Tesla a été la seule au Québec à vendre des crédits en 2023 et 2024 et totalise 90% des ventes depuis 2018.
Depuis 2018, les crédits que Mazda a achetés auraient représenté 58,1 M$ au tarif gouvernemental de 5000 $. Et le constructeur ne compte que pour 16% des achats de crédits au Québec.
Déductions
« Nous avons dépensé des centaines de millions de dollars en majeure partie pour nous conformer aux règles du Québec et de la Colombie-Britannique, mais aussi en provision aux normes du fédéral en 2026 », a affirmé Sandra Lemaire, de Mazda Canada.

Tesla a déclaré dans ses états financiers avoir empoché 2,6 G$ de la vente de crédits à travers le monde en 2023 et 3,9 G$ en 2024 sur les marchés où il y a un système de crédits (la Chine, l’Union européenne ainsi que le tiers des marchés des États-Unis et du Canada.)
« Dans le contexte où les règles sur les véhicules zéro émission ont été élaborées, c’était plein de sens.

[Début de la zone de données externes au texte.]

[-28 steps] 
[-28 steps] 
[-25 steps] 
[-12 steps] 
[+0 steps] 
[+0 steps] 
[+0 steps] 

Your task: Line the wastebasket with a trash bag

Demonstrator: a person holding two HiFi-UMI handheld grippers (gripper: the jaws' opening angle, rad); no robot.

Mais on peut se poser des questions sur le type de joueur qui reçoit les fonds. C’est peut-être le signal qu’il faut réajuster le tir. On veut que ça bénéficie à la société, pas à un seul joueur », estime Yan Cimon, directeur du Centre interuniversitaire de recherche sur les réseaux d’entreprise, la logistique et le transport et professeur à l’Université Laval.
Ras-le-bol
En commission parlementaire, le 29 janvier, Ian P. Sam Yue Chi, PDG de la Corporation des concessionnaires automobiles du Québec, y est allé d’une charge contre l’impact de ces règles.
« Certains effets pervers sont très peu connus. Le grand gagnant de tout le plan, d’un point de vue financier, c’est Tesla avec la vente de crédits à d’autres manufacturiers, qui, eux, doivent réinvestir pour faire cette transition, alors que ce n’est pas le cas pour Tesla. Parfois, une bonne idée en 2016 peut devenir une mauvaise idée en 2025 », a-t-il avancé.

« L’action gouvernementale bénéficie à qui? À Tesla, une entreprise qui n’investit ni dans les collectivités, ni dans le bâti au Québec, ni dans les médias traditionnels. Nous avons un enjeu ici », a-t-il ajouté.
Mélanie Jalbert, du cabinet du ministre de l’Environnement Benoit Charette, a répliqué que «les manufacturiers qui doivent acheter des crédits ont le choix d’acheter d’autres vendeurs» ou de payer au gouvernement. Ce sont donc eux qui font le choix d’acheter les crédits à d’autres manufacturiers.
Mais selon Mazda, les manufacturiers qui ont des crédits disponibles les accumulent pour répondre aux normes de plus en plus sévères.